La cruz, un abrazo de dolor que envuelto en el amor que todo lo ennoblece y lo eleva, se convierte en signo sublime de la vida y del amor

 


La cruz, un abrazo de dolor que envuelto en el amor que todo lo ennoblece y lo eleva, se convierte en signo sublime de la vida y del amor

Números 21, 4b-9; Sal 77; Juan 3, 13-17

La cruz está siempre presente en la vida de los hombres de la misma manera que está presente el amor. No es solo que la encontremos como signo en nuestros caminos de algún acontecimiento que para nuestros antepasados tuvo un significado especial y por eso nos dejaron esa señal, sino que además nos acompaña de mil maneras en lo que es nuestra vida de cada día, por mucho que queramos eliminarla de nuestra existencia, igual que muchos quieren eliminar ese significado religioso quitándola de los lugares públicos donde darían una resonancia especial que quizás para muchos resulta incómoda. ¿Esos intentos podrían significar como queremos ir deshumanizando nuestra vida, porque quitaríamos la señal más hermosa del amor?

Por algo nuestros antepasados iban dejando esos signos sagrados de la cruz donde de alguna manera se hizo presente el sufrimiento, pero porque querían poner un signo de vida frente a la muerte que envolviera nuestro mundo.
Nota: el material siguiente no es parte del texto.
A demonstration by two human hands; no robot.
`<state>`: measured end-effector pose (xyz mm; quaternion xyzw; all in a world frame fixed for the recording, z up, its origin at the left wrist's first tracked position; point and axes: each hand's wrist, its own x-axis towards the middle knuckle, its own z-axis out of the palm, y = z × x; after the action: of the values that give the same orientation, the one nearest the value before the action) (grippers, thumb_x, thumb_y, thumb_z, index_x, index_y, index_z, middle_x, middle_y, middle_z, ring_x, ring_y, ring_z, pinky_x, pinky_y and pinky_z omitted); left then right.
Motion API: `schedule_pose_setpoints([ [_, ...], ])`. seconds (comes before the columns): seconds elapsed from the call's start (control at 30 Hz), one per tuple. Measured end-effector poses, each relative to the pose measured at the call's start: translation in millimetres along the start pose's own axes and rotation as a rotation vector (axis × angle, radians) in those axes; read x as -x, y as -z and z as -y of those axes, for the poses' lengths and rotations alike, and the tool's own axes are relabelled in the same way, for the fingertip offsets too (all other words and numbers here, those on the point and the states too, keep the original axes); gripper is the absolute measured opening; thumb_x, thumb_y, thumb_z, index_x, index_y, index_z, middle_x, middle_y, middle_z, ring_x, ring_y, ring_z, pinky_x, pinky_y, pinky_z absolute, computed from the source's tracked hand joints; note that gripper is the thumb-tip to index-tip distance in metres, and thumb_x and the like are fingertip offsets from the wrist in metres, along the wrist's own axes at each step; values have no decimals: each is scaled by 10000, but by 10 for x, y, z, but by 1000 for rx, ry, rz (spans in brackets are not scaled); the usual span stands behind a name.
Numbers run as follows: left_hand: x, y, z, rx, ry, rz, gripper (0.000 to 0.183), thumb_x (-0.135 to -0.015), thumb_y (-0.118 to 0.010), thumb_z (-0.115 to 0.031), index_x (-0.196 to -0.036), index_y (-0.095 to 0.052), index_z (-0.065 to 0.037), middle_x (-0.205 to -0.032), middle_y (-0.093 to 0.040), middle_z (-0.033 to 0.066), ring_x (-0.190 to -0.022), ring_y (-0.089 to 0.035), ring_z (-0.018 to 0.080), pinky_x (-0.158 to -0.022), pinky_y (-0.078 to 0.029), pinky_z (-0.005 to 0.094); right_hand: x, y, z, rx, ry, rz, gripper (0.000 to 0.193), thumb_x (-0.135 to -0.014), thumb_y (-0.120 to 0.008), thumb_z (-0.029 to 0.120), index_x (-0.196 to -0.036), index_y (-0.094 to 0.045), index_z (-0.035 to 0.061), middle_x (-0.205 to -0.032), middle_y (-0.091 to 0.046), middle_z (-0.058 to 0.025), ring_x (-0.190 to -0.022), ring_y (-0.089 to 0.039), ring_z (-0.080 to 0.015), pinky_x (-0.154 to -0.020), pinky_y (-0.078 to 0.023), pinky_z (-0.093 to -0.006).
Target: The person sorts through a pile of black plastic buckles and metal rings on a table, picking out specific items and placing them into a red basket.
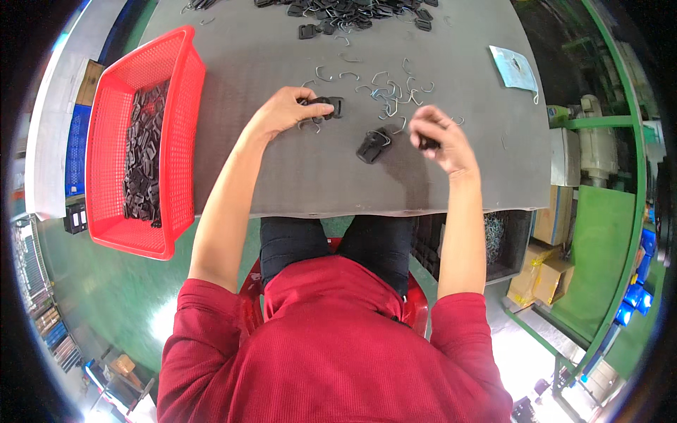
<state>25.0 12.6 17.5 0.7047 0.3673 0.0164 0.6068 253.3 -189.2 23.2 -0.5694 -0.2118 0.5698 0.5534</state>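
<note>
My left hand (285,113) is closed on a black plastic buckle (337,107), its thumb and fingers pinching it at the tabletop; part of the buckle is hidden under the fingers. Curled and slightly smeared by motion, my right hand (446,141) grips a small black plastic piece (427,142) above the table; its exact shape is covered. Between the hands lies another black buckle (371,148) with a bent wire hook (381,135) against its upper end. Loose silvery wire hooks (393,93) are scattered just beyond both hands.
A red perforated basket (185,141) holding many black plastic parts (146,155) stands at the left. More black buckles (345,13) are heaped at the table's far edge. A blue face mask (513,68) lies at the far right. A dark crate (508,247) sits below the table's right front.
</note>
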Motion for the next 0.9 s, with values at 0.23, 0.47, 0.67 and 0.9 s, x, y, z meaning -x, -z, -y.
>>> schedule_pose_setpoints([
  [0.23, -50, 58, 84, -287, -52, -185, 365, -816, -641, -403, -810, -637, -38, -695, -552, -26, -684, -477, 73, -577, -368, 229, 119, -695, -437, 1187, 267, -291, 366, -632, -789, 246, -837, -567, 39, -894, -609, -103, -806, -593, -302, -684, -459, -395],
  [0.47, 182, 286, 202, 1094, -56, -87, 145, -824, -622, -205, -898, -555, -100, -897, -591, 46, -722, -538, 111, -463, -422, 213, 310, -151, -360, 60, 49, 218, 165, -745, -684, 125, -868, -582, 81, -777, -554, -1, -594, -508, -101, -442, -308, -192],
  [0.67, 37, 0, 169, 271, -75, -159, 358, -782, -669, -207, -1052, -529, -18, -904, -600, 52, -745, -555, 121, -607, -447, 262, 479, -112, -352, -288, 132, 64, 174, -832, -619, 164, -980, -581, 82, -793, -565, -47, -584, -493, -101, -419, -266, -182],
  [0.9, -149, -329, 28, -682, -169, -327, 383, -696, -724, -222, -966, -585, 12, -802, -646, 157, -813, -635, 274, -681, -469, 382, 101, -786, -386, 1237, 68, -488, 381, -707, -740, 306, -928, -582, 39, -919, -638, -171, -844, -628, -322, -749, -482, -411],
])
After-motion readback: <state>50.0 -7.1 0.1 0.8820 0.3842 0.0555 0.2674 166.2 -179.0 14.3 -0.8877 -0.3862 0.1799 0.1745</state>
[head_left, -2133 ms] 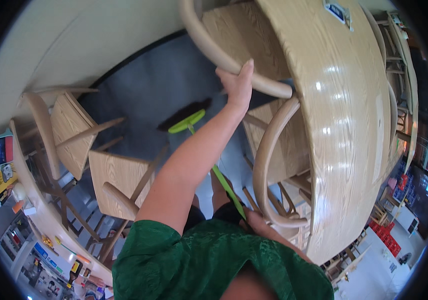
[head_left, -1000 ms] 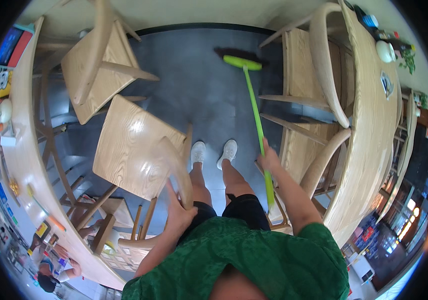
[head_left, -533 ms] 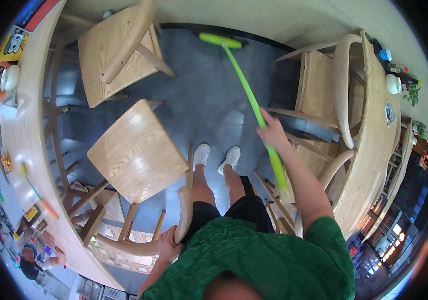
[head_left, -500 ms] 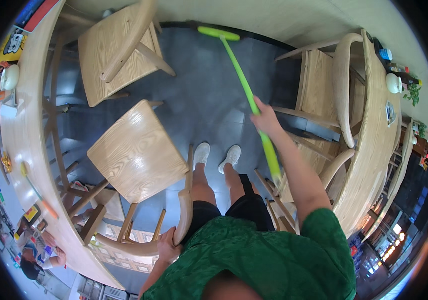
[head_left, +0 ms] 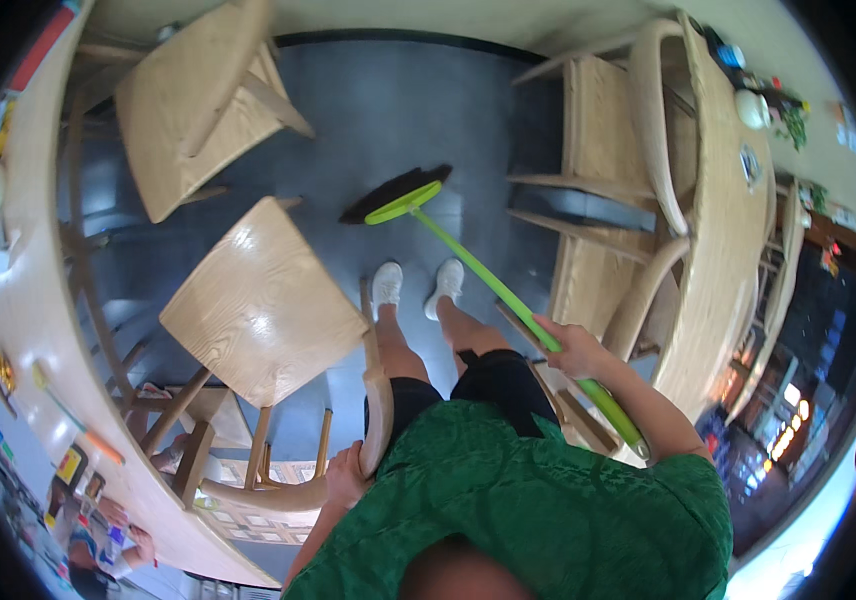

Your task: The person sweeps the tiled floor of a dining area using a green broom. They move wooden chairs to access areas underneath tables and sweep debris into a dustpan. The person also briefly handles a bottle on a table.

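My right hand [head_left: 570, 350] is wrapped round the green handle of a broom [head_left: 483, 275]. The broom's green head with dark bristles touches the grey floor a little beyond my white shoes, and the handle's end comes back beside my right forearm. At lower left, my left hand [head_left: 346, 476] is closed on the curved back rail of a wooden chair [head_left: 266, 300]. That chair's pale square seat lies to the left of my legs. Part of the left hand's fingers is hidden behind the rail.
Another wooden chair [head_left: 203, 115] stands farther off at the left, by a long wooden table [head_left: 43, 290]. On the right, wooden chairs [head_left: 603, 130] are tucked at a second table [head_left: 723, 250] bearing a white pot [head_left: 751, 110]. A wall [head_left: 428, 18] closes the far side.
The broom head has come from the foot of the far wall back toward my shoes. My right hand has drawn back and down with the handle. My left hand still grips the chair.
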`<action>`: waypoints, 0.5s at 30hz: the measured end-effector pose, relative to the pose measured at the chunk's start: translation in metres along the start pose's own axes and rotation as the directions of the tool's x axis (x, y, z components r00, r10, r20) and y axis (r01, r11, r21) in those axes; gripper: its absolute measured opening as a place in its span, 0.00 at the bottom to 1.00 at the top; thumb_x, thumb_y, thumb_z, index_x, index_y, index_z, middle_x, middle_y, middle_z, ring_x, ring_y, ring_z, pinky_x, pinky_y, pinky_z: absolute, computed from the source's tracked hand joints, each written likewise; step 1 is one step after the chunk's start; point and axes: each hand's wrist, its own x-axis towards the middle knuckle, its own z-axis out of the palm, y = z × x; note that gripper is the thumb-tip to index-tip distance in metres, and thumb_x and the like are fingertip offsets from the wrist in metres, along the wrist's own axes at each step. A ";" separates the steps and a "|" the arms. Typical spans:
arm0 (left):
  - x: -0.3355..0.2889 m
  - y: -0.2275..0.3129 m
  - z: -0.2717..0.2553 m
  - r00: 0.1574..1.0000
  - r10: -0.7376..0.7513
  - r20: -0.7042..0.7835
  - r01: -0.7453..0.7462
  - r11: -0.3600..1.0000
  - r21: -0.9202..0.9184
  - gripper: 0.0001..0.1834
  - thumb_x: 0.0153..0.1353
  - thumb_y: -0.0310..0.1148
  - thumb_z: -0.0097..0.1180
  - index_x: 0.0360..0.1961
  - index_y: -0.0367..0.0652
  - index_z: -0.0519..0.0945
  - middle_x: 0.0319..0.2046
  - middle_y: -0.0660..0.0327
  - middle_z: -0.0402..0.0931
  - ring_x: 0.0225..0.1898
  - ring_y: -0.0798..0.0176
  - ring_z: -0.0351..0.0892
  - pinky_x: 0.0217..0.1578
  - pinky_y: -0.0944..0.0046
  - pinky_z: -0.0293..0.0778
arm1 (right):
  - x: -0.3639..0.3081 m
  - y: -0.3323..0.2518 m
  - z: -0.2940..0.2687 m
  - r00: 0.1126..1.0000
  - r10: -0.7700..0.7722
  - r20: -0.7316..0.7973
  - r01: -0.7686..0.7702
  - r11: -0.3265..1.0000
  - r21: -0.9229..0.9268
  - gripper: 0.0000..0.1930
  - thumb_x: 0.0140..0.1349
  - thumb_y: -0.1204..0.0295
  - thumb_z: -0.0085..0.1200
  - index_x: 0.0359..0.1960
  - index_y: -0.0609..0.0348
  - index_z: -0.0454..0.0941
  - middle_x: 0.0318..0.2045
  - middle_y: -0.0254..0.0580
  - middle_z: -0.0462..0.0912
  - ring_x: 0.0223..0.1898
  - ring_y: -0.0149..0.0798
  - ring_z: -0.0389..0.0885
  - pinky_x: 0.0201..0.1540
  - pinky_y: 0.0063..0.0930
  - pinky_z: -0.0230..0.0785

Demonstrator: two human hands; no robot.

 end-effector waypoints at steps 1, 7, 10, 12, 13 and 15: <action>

Era habitual que donde hubiera habido un accidente con la muerte de alguien, allí quedaría plantada una cruz. Pero no quería ser señal de muerte sino un grito de vida, que nos previniera frente a la muerte que nos acechara en cualquier lugar, pero que al mismo tiempo nos hiciera amar la vida.

Cuando hablamos de la presencia de la cruz en la vida de los hombres queremos ir más allá de signos externos, porque miramos cuánto de cruz pudiera haber en nosotros y en nuestros sufrimientos; pero el creyente sabe elevarte por encima de esas sombras oscuras de la vida queriendo dar un sentido y un valor a cuanto nos toca vivir.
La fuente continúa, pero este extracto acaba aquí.